*TASK DETAILS*: Filter the entries below, keeping only lines with the word "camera".

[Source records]

=-=-=

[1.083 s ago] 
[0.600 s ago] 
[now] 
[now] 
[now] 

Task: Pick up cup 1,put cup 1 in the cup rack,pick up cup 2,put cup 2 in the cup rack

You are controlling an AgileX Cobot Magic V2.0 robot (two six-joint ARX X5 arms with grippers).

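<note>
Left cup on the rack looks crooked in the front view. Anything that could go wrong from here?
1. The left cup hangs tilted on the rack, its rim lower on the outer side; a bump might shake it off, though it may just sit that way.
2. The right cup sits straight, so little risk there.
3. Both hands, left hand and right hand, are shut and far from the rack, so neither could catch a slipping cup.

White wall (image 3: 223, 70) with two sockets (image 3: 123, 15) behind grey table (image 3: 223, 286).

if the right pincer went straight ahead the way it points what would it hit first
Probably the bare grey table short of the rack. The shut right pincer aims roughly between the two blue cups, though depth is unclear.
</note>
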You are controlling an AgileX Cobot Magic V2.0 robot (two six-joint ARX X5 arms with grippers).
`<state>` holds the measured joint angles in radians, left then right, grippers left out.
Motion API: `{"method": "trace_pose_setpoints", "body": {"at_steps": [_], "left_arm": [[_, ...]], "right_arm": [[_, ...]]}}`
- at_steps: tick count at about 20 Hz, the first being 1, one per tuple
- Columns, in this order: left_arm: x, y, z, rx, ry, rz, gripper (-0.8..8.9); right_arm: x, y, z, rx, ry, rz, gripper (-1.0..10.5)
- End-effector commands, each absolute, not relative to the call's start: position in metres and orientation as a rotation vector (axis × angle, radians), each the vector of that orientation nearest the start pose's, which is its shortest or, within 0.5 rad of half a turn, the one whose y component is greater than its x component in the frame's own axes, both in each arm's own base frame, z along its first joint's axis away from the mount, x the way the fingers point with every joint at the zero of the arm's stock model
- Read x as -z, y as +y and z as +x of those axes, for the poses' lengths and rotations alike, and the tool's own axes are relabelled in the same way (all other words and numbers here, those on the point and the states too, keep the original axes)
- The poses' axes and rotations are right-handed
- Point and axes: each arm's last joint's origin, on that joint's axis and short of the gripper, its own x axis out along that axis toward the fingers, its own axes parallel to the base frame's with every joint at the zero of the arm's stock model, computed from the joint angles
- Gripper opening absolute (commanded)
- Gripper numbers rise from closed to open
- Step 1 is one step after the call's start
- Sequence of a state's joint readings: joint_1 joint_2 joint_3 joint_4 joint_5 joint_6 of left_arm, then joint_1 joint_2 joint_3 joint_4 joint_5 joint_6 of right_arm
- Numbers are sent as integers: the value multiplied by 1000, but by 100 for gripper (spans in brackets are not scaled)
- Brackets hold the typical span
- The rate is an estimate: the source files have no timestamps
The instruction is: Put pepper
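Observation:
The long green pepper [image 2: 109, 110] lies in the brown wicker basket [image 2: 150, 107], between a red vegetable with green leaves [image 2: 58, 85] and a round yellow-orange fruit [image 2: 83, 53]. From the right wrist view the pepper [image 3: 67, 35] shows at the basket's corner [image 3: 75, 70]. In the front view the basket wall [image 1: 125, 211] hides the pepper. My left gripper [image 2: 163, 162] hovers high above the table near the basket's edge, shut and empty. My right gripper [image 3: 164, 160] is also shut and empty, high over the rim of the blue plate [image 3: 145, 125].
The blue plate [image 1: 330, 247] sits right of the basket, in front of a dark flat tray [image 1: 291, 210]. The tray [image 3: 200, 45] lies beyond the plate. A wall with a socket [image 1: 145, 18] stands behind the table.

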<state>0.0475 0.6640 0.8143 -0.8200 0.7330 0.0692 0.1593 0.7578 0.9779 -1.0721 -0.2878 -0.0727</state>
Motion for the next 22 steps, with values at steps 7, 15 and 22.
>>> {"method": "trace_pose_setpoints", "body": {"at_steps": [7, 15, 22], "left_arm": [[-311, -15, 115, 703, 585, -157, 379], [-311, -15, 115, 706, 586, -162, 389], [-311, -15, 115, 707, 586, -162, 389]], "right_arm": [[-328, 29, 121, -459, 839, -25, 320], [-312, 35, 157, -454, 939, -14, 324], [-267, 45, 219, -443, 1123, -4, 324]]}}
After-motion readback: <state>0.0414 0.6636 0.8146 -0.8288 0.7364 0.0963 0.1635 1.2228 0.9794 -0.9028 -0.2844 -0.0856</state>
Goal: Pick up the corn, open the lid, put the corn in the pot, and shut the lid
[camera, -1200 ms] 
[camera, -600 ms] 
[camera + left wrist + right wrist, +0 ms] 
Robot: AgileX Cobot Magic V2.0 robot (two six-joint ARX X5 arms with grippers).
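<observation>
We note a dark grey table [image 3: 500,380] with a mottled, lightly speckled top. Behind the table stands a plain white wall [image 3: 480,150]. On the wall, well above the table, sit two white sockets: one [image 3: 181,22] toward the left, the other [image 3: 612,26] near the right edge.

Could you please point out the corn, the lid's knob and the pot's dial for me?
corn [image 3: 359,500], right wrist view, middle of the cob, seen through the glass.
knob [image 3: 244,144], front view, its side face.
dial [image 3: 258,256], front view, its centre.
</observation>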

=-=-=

*ANSWER TO THIS PROBLEM*:
[camera, -1200 ms] 
[camera, -600 ms] 
[camera + left wrist + right wrist, +0 ms] 

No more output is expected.